Kathy Wingert is an artist that has complete control of her medium. I met her for the first time at the most recent guitar festival in Ft. Lauderdale, at the Hard Rock. Her displays are hugely popular at guitar shows — the lines of her instruments are so elegant, the voices of her guitars are so original, the inlay work is beautiful and so…non derivative.

I have a tremendous amount of respect for Kathy’s skills. She is an exceptional luthier, and consistently builds instruments with supreme voices.

First a little biography please. How long have you been a builder? With whom, if anyone, did you study or do repairs? Please tell me about your “ah-ha” moment when you realized luthiery was to be your chosen path.

A tiny little seed got planted during a trip to a guitar shop, the World of Strings.  One of the employees showed me a billet of Indian rosewood and proudly proclaimed that he was going to learn to build a guitar.  I was very curious about where and how that got done, and he said he would be learning from his boss, Jon Peterson.

My ah-ha came during a moment of soul searching, which I happened to be doing in the library.  I was ready for a new chapter and a new direction, the kids had gotten old enough for me to start thinking that way, and I was wide open to new ideas.  As luck would have it there was a book on guitar making in my library.  (I wish I could say which book it was, I haven’t seen it since.)

Though I knew instantly and deeply that I could be good at guitar making, I also knew it would take a little time to find my path.  I was on the cusp of the internet, and back in those days, kids, you had to leave your house to get information.  I read my way through five libraries and had collected quite a few books, including books about sharpening chisels and the amazing number of ways a router could be used, but I hadn’t found in print the book that made it all make sense.  I really don’t know how long the discovery process went on, but one morning I woke up and I understood how to build a guitar, not from a plan, but from a design of my own.

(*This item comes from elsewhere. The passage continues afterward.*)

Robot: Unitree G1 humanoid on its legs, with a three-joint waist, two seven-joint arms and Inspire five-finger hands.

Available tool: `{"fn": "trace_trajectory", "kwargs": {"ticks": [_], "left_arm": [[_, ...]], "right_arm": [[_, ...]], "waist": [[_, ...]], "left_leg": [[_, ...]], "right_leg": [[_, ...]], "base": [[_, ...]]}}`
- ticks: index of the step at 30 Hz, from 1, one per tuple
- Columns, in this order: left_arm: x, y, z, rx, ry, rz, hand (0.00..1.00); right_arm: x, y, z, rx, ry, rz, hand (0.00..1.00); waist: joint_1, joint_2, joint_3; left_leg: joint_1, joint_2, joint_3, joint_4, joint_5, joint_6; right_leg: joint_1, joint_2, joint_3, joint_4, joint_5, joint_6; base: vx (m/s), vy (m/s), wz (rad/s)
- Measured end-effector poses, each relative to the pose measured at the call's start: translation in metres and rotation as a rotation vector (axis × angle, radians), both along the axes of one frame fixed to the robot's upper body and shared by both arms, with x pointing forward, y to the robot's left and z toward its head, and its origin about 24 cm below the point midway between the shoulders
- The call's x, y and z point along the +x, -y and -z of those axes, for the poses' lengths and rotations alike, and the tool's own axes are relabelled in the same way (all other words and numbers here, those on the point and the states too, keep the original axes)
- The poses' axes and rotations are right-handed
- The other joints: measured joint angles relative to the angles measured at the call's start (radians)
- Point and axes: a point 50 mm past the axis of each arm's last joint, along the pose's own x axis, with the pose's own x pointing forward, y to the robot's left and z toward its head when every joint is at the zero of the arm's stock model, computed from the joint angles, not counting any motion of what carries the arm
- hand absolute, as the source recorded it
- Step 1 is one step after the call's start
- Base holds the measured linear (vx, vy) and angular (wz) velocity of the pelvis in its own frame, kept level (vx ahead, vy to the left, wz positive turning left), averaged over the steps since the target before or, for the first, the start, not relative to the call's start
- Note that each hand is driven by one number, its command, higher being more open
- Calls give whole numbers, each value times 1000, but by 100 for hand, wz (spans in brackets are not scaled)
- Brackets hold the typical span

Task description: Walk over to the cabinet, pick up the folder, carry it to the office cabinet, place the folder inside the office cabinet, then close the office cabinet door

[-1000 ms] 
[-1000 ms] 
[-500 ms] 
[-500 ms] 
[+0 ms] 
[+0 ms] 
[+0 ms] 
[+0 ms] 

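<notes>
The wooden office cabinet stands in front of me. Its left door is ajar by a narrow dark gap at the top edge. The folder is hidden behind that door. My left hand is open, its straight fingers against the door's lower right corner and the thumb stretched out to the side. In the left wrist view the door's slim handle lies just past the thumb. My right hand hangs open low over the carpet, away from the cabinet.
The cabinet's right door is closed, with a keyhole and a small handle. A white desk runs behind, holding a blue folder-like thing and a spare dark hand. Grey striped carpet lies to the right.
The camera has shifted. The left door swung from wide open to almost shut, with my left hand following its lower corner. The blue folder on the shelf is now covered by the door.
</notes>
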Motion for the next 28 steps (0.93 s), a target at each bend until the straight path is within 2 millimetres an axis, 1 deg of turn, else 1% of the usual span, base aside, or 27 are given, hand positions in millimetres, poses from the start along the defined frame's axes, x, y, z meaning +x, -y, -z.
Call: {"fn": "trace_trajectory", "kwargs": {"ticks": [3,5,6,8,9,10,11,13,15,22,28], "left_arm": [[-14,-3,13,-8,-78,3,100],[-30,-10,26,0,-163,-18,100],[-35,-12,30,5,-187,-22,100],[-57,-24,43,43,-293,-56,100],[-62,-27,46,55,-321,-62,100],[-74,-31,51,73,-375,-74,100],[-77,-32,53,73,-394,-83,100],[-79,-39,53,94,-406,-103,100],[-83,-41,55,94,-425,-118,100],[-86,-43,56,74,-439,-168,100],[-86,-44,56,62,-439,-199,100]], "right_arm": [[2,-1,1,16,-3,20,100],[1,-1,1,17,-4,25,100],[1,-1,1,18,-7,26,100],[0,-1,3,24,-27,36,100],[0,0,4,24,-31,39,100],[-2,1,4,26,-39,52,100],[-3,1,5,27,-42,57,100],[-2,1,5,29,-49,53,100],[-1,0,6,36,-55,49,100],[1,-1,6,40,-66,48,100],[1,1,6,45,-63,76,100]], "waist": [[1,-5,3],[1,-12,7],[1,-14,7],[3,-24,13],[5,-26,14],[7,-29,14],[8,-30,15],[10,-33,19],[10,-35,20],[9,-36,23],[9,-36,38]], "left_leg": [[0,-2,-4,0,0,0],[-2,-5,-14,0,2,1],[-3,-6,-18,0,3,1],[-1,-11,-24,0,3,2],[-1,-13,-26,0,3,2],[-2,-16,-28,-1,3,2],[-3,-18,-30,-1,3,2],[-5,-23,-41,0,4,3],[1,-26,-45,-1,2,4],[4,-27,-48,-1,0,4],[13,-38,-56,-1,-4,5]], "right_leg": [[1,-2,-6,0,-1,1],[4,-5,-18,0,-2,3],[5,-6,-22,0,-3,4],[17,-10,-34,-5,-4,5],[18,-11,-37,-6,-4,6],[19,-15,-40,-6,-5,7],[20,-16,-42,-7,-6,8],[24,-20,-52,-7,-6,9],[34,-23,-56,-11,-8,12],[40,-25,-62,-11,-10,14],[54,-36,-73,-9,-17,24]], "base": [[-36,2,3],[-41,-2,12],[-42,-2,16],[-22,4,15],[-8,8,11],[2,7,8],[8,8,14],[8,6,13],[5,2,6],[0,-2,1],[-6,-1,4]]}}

The next hurdle was finding materials.  A kind employee of a woodworking store told me about a guitar making class at a community college, and after I had been in the class for two months, the instructor told me that Jon Peterson at the World of Strings was looking for someone.  I took in some necks I had carved and an electric drop top that I had completed and got hired in 1995.

Has being a woman, in a field largely dominated by men, been advantageous or disadvantageous in anyway?

It was annoying as heck in the busy repair shop.  If I went to the counter they’d just ask for the “repair guy.”  I think being a woman kept my client list a little leaner than some builders with whom I feel I am well matched, but time has sorted a lot of that out.  I do know that I have had more than my share of wonderful customers with whom I have enjoyed every part of the journey.

On your website, you mention that you are in love with your job, and how deeply you enjoy the creative aspects of being a builder. Can you tell me more about that emotional connection, and how it relates to building guitars for clients, who may have different preferences than your own?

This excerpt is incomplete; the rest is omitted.